The idea is okay with me, but the code tells a bit different story
(unless I missed something, in which case I apologize). From your
description, I initially understood that you want to allow to return a
zero address when the watchpoint triggers at that address. For that,
if no watchpoint triggered, to_stopped_data_address will return zero
as its value, not put a NULL pointer into a place pointed to by its
argument. That would be okay with me, but your code does something
different:
> @@ -2739,8 +2739,7 @@ bpstat_stop_status (CORE_ADDR bp_addr, p
> struct value *v;
> int found = 0;
>
> - addr = target_stopped_data_address ();
> - if (addr == 0)
> + if (!target_stopped_data_address (&addr))
> continue;
This seems to say that target_stopped_data_address indeed returns a
zero value for the case where no watchpoint triggered...
> +int
> +i386_stopped_data_address (CORE_ADDR *addr_p)
> {
> CORE_ADDR addr = 0;
> int i;
>
> + if (addr_p == NULL)
> + return 1;
> +
> dr_status_mirror = I386_DR_LOW_GET_STATUS ();
>
> ALL_DEBUG_REGISTERS(i)
> @@ -593,7 +598,16 @@ i386_stopped_data_address (void)

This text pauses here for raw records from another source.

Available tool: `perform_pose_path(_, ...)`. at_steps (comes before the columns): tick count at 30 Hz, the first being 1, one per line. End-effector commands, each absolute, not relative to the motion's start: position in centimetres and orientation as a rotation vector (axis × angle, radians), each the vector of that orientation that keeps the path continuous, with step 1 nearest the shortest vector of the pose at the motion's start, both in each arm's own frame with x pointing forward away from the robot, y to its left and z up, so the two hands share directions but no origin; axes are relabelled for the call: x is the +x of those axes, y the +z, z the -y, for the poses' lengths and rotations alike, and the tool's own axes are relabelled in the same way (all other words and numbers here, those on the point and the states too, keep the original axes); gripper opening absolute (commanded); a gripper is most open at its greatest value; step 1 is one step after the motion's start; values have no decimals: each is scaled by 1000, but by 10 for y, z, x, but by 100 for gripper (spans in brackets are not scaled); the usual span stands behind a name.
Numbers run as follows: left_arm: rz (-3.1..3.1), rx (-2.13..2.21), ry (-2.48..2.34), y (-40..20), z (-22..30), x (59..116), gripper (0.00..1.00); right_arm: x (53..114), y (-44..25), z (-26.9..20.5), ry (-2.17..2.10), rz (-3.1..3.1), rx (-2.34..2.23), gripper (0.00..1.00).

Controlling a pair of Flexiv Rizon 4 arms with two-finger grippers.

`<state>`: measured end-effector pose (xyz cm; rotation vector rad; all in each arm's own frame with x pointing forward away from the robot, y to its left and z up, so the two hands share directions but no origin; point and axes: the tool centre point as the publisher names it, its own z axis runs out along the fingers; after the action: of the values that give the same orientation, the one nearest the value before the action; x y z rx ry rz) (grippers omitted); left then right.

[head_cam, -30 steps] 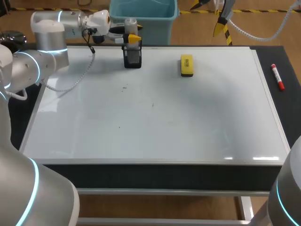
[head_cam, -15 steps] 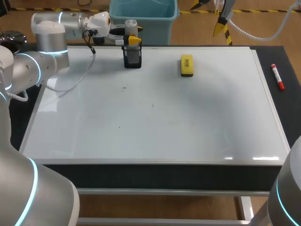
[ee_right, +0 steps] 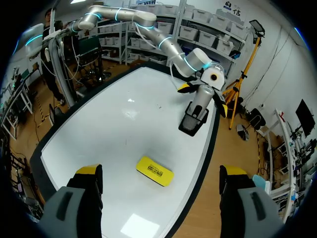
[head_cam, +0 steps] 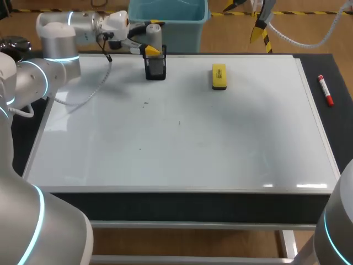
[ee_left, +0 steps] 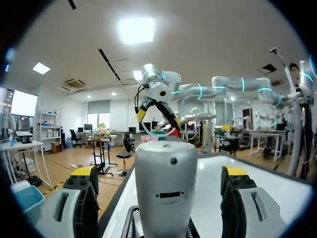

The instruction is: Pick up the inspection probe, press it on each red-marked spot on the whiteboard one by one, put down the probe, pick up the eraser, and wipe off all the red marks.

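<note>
The probe (head_cam: pixel 153 36) sits lower than a second ago, down in the black holder (head_cam: pixel 155 69) at the whiteboard's (head_cam: pixel 220 138) far edge, towards its left corner. The left gripper (ee_left: pixel 160 172) straddles it with fingers spread wide, neither touching it. That reads as the probe set down, so the eraser (head_cam: pixel 219 77), further along the far edge, comes next. The right gripper (ee_right: pixel 161 171) hangs wide open, empty. Small specks dot the whiteboard; a red marker (head_cam: pixel 325 91) lies near the desk's right edge.

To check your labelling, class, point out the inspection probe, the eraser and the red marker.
inspection probe (ee_left: pixel 166 183): left wrist view, middle of its grey body.
eraser (head_cam: pixel 219 76): head view, centre of its yellow top.
red marker (head_cam: pixel 325 90): head view, middle of its barrel.
</note>
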<state>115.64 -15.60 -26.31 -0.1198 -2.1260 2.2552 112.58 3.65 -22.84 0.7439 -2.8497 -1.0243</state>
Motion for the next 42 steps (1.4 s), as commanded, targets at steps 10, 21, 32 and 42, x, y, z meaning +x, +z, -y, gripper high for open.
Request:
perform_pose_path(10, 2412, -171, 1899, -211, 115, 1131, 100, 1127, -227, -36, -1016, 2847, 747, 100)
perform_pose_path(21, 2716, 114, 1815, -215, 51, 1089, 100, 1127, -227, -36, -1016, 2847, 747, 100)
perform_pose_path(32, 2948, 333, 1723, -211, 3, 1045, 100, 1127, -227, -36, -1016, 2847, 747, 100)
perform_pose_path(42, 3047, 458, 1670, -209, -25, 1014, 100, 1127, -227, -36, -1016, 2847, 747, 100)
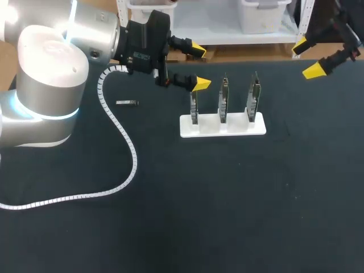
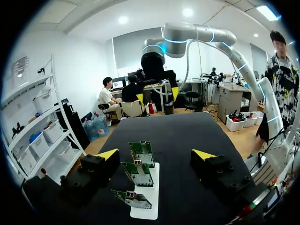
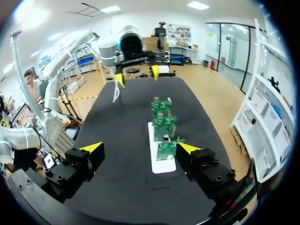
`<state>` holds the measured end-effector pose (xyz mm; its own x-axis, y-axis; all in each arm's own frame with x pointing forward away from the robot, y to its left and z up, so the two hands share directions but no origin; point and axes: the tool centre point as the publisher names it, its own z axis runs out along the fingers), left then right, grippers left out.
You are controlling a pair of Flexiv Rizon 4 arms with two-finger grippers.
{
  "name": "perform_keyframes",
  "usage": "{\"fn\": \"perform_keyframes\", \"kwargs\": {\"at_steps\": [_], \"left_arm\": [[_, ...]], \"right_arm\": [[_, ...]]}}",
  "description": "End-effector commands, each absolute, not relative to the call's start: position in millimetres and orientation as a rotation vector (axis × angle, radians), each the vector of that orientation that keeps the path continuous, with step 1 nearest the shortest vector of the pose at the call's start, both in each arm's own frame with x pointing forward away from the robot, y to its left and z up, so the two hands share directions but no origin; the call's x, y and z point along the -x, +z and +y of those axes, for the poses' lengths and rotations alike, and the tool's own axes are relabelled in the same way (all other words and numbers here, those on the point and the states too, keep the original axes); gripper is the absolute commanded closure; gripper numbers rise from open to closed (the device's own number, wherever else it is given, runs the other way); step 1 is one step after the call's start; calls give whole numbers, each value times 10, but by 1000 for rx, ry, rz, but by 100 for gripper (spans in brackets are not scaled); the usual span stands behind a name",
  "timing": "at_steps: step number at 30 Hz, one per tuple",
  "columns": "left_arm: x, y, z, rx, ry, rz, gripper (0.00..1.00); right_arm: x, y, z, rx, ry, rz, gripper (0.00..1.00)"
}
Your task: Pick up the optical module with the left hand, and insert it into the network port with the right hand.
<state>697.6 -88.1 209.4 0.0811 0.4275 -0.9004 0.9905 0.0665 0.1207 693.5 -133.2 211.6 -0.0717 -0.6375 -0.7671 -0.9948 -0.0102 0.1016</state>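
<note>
waiting on the first step, the pickup is not yet begun. optical module lies flat on the black bench, beside the left arm and apart from everything. left pincer hangs wide and empty near the end board of the white rack, past the module. right pincer is wide, empty, at the far edge. ports on the boards are too small to make out. next, likely: bring the left pincer over the module, fingers straddling its narrow sides, then lower.

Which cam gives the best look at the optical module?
Head view: the optical module lies in plain sight on the table, apart from the left gripper. Left wrist view does not show it; right wrist view has at most a speck past the boards, too small to tell.
</note>
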Motion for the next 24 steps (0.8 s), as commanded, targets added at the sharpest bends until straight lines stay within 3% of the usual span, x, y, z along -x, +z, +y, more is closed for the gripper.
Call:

> if (maint_show_dr && addr == 0)
> i386_show_dr ("stopped_data_addr", 0, 0, hw_write);
>
> - return addr;
> + *addr_p = addr;
> + return 1;
...but this returns 1 as the function's value and puts zero where the
argument points. Isn't that a contradiction? And doesn't this code
in i386_stopped_data_address still disallow support for a watchpoint
at address zero by retaining the previous magic meaning of a zero
address? Or did I miss something?
> +zero. When @var{addr_p} is non-NULL, return non-zero if the data address
> +for the triggered watchpoint is determined successfully, otherwise, return zero.
I think "watchpoint is determined successfully" is not clear enough.
Please rewrite the text to say exactly what does the zero value mean.
The intent is to tell a GDB hacker how to handle the case of zero
return value from target_stopped_data_address.